Purpose: 5DCT employs 25 fast helical scans and breathing surrogate monitoring to sample the respiratory cycle. Deformable image registration is used to fit a correspondence model between tissue motion and breathing amplitude and rate. The number of scans was chosen to ensure a high probability that tissues were imaged at sufficiently distinct breathing phases for accurate modeling of the entire breathing cycle. This work describes a method to prospectively select scan start times and reduce the protocol's number of scans from 25 to 6.
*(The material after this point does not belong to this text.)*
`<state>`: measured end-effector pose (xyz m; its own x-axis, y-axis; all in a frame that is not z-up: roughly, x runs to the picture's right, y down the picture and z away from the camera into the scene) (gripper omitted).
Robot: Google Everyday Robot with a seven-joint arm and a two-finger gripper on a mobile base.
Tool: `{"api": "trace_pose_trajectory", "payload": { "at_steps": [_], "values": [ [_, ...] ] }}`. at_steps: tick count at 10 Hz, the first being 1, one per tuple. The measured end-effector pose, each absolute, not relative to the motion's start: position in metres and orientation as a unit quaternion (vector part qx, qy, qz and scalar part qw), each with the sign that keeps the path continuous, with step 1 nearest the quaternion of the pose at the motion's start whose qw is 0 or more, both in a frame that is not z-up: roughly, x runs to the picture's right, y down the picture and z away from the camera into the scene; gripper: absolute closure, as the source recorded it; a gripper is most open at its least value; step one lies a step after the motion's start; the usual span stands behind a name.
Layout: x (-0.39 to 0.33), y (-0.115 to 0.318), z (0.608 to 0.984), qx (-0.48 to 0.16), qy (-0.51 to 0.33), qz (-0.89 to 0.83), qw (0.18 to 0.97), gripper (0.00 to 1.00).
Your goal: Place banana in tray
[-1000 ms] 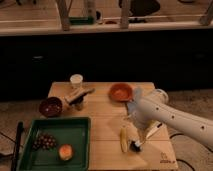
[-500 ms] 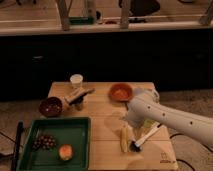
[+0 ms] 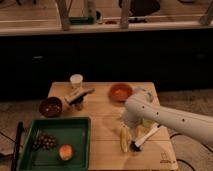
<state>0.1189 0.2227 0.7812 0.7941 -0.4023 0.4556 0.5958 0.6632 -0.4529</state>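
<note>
Gripper (image 3: pixel 133 145) sits low over the wooden table (image 3: pixel 105 112), just to the right of the banana (image 3: pixel 123 138). Its jaws are spread wide and nothing is between them. One white finger (image 3: pixel 144 136) with a dark tip slants down toward the tabletop close beside the fruit; I can't tell whether it touches.

The banana lies flat on the table, lengthwise front to back, right of the tray (image 3: pixel 70 131) and apart from it, in the same spot as a second ago.

What has changed is the arm (image 3: pixel 165 119). Its thick white wrist has swung left from the table's right edge and now hangs almost over the banana's far end. The gripper has edged left with it, closer to the fruit.

The green tray at the front left holds a bunch of grapes (image 3: pixel 45 141) and a round orange fruit (image 3: pixel 65 151), both unmoved. Behind it stand the dark red bowl (image 3: pixel 51 106), the brush (image 3: pixel 79 95), a white cup (image 3: pixel 76 80) and the orange bowl (image 3: pixel 120 91), all as before.
</note>
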Motion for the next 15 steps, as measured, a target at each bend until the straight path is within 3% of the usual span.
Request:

Methods: Breathing traces from 7 patients imaged with 5DCT were used to simulate acquisition of 6 scans. Breathing phase was estimated using only observations from previous time points. Cross-correlation between the representative breath and the most recent half period was continuously computed. If phase and cross-correlation criteria were met, scans were triggered with a 2 second delay before acquisition. Blind acquisition, 6 scans separated by a fixed delay, was modeled at staggered start times. The spread of prospectively and blindly sampled breathing waveforms was characterized using a previously published objective function.
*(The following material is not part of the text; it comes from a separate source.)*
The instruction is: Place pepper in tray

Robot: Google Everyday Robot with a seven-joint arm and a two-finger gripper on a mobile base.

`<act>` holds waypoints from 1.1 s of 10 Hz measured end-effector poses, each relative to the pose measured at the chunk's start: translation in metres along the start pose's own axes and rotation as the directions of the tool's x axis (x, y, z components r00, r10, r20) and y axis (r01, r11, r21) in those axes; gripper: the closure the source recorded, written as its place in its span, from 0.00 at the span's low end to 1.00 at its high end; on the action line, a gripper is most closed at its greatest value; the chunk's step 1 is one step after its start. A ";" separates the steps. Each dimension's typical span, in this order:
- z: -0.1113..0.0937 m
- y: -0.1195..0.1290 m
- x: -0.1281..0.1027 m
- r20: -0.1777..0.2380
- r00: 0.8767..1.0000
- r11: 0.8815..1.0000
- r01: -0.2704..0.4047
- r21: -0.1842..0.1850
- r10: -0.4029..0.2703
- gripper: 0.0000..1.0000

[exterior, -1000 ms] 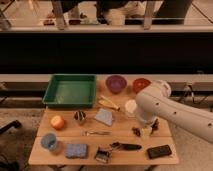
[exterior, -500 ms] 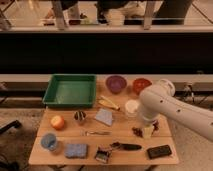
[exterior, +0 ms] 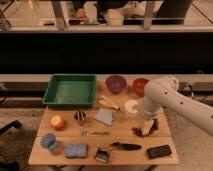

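Observation:
The green tray [exterior: 51, 93] stands at the back left of the wooden table. My gripper [exterior: 146, 129] hangs from the white arm [exterior: 161, 95], low over the table's right side, far to the right of the tray. A small reddish thing [exterior: 156, 125], which may be the pepper, lies right against the gripper. I cannot tell whether it is held.
A purple bowl [exterior: 116, 83] and an orange-red bowl [exterior: 140, 86] stand at the back. A white cup [exterior: 131, 106], a yellow item [exterior: 108, 104], a grey cloth [exterior: 104, 117], a round orange fruit [exterior: 57, 122], a fork [exterior: 96, 133], a blue cup [exterior: 48, 141], a blue sponge [exterior: 75, 150], a brush [exterior: 125, 146] and a black slab [exterior: 159, 151] lie about.
The arm's upper part has shifted slightly to the right. The gripper stays low at the same spot on the table's right side.

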 end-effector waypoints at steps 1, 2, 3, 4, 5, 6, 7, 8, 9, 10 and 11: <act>0.002 -0.014 0.001 0.009 1.000 1.000 0.008 0.023 -0.008 0.20; 0.003 -0.027 0.003 0.010 1.000 0.999 0.010 0.040 -0.010 0.20; 0.004 -0.040 0.005 0.009 1.000 0.998 0.013 0.055 -0.014 0.20; 0.002 -0.062 0.008 0.000 1.000 0.996 0.018 0.083 -0.019 0.20; 0.000 -0.074 0.012 -0.016 1.000 0.995 0.022 0.102 -0.020 0.20; -0.002 -0.087 0.018 -0.033 0.999 0.992 0.021 0.121 -0.017 0.20; -0.001 -0.099 0.029 -0.059 0.998 0.991 0.019 0.134 -0.011 0.20; 0.001 -0.108 0.039 -0.075 0.997 0.989 0.009 0.144 0.002 0.20; 0.001 -0.111 0.057 -0.100 0.995 0.989 -0.007 0.151 0.022 0.20; 0.003 -0.109 0.072 -0.113 0.993 0.988 -0.024 0.150 0.042 0.20; 0.008 -0.108 0.090 -0.129 0.989 0.988 -0.046 0.149 0.065 0.20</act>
Results: Prospectively selected scans ranked on average in the 84th percentile of objective function values obtained by blind acquisition at staggered start times for 7 patient breathing traces.

Conclusion: A method to prospectively determine scan start times for 5DCT was developed and tested by simulating acquisition on patient breathing traces. The method is computationally inexpensive enough for real-time implementation and would result in an imaging dose of less than one quarter of the current 5DCT protocol.